So familiar, yet now almost alien, it whipped me back to days long gone, when my Dad would reach over the edge of the balcony to pick a handful of fresh oranges the juice of which would soon fill my glass. Or when, as a girl, I would arrive for big family get-togethers in Athens, greeted by the scent of citrus blossom on my grandmother’s tree-lined street.

 

It is a few short weeks since our relocation (repatriation?) to my native Greece, after nearly 3 decades of building a life and growing a family in the UK. My brain is spinning and I am wearing a weary heart on my sleeve.

Where is home?

After a move that happened at breakneck speed, the dust has yet to settle. A leap of faith; an attempt to share what was the very best of our own childhoods with our kids; to take it slow, eat good food, swim in the Mediterranean Sea … and then?

Then we’ll see …

Space. Sunshine. Sights and smells of pine trees, bitter bay, and citrus blossom have already started to bring me ‘home’, in small and unexpected ways. Never before have I been this aware of how tightly woven my memories of growing up in Greece are with the natural world that surrounded me.

Or of how indelible a mark this left on my soul. 

Quite literally everywhere my gaze falls as I stroll, lies a memory of childhood in plant form and an association to my Greekness. I had thought that food and the flavours of Greek home cooking were my only way to evoke this connection.

More fool me.

My senses have been taken back to another world that has been lost to me for too long

The iconic silver-green foliage of olive trees with their gnarled trunks and black fruits are present on every other street. Olive groves break up the rows of houses, nestled as they are even amidst the small-town residential streets. I can live without a great many things, but not without olives or top quality extra virgin olive oil - often handed to me in washed-out plastic bottles to stuff in my suitcase on trips home as a student.

Yet now I am also reminded of carefree summers camping in the shade of beach-front olive groves, playing among the trees with still salty skin, falling asleep to the song of the cicadas. 

A blanket of fallen pine needles and an array of cones at my feet lift my gaze upwards to patches of wooded land covered by pine trees - or is it the way the scent of pine rises up all around that does it?

Fig trees with their dark green leaves and smooth silver-grey trunks are dotted around; they remind me of the grand old fig tree I lived next to when I was growing up, and the wonderful sweet flesh of its fruit picked fresh from the tree.

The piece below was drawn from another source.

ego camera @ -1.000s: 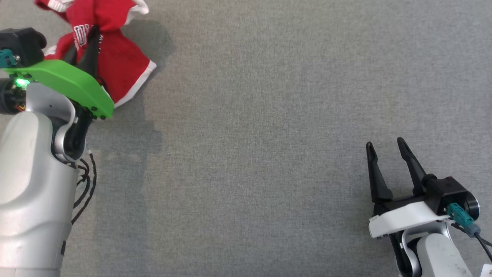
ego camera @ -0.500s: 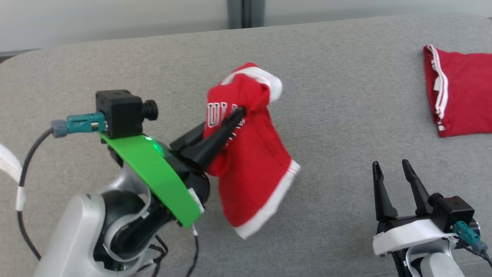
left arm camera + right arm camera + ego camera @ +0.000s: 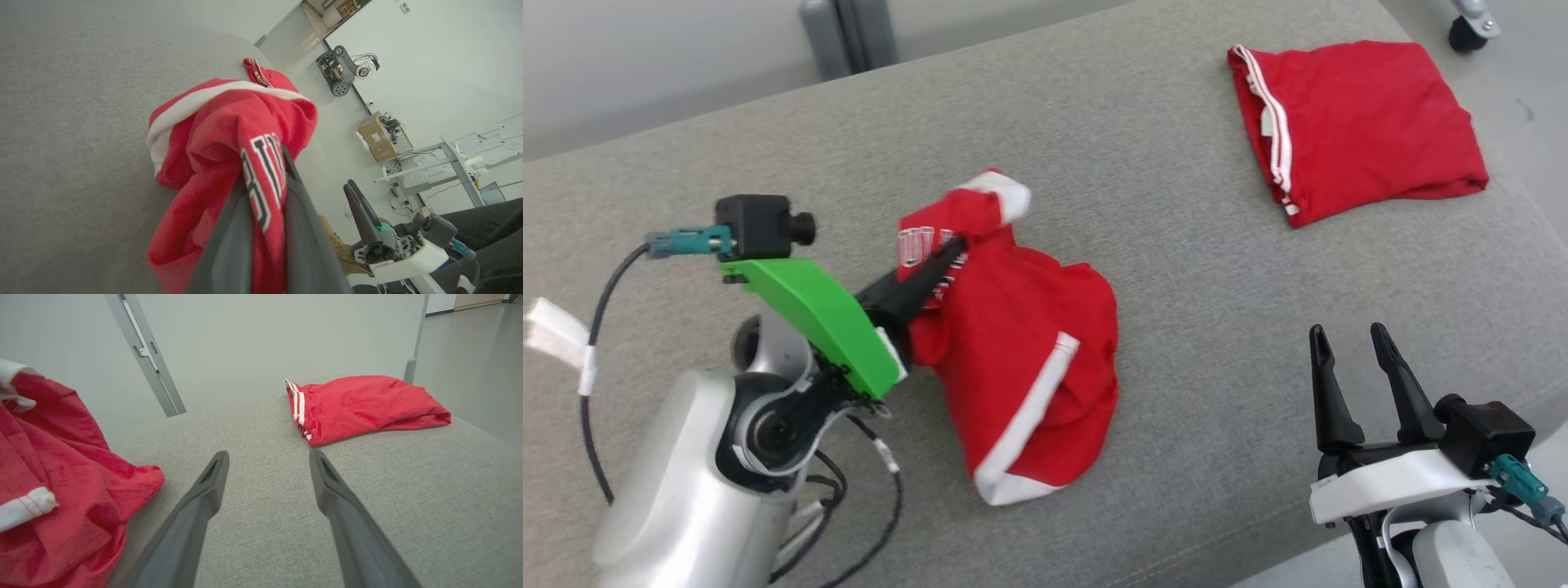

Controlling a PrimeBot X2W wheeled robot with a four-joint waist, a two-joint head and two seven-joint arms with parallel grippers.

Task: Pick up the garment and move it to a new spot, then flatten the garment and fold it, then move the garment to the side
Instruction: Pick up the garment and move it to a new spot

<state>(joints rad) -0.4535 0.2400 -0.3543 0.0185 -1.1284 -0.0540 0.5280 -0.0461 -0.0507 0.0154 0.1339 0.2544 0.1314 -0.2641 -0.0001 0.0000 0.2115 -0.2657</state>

Ruby red, wild poppies springing up through cracks in paving stones or adorning the roadside and otherwise dry wildflower meadows - delicate yet resilient, they root themselves and cling on resolutely. My favourite flower as a child, I soon learned that this is best admired and allowed to thrive in the ground.

Imposing ‘fragkosikiés’ - cacti bearing prickly pears, an ever-present sight along our route to the nearest beach in a hot car, with windows rolled down.


Oregano, growing wild and rampant on the Greek hillside. Memories of foraging in the spring and summer months, drying it and rubbing the brittle stems to release the fragrant leaves for that most staple of store cupboard ingredients. Farmers’ carts at the roadside, loaded with enormous watermelons that we begged our parents to stop for again and again

Graceful Eucalyptus trees remind me of tree-lined roads on day trips and the trees that my parents planted when my brother and I were tiny; they had grown tall and grand by the time I was old enough to notice.

And now?

It is as though nature is putting wise,

strong arms around me, holding space.

Now the process begins of weaving our family rhythms with Greek experiences, smells, and sights until we all begin to feel at home.

Growing fresh roots.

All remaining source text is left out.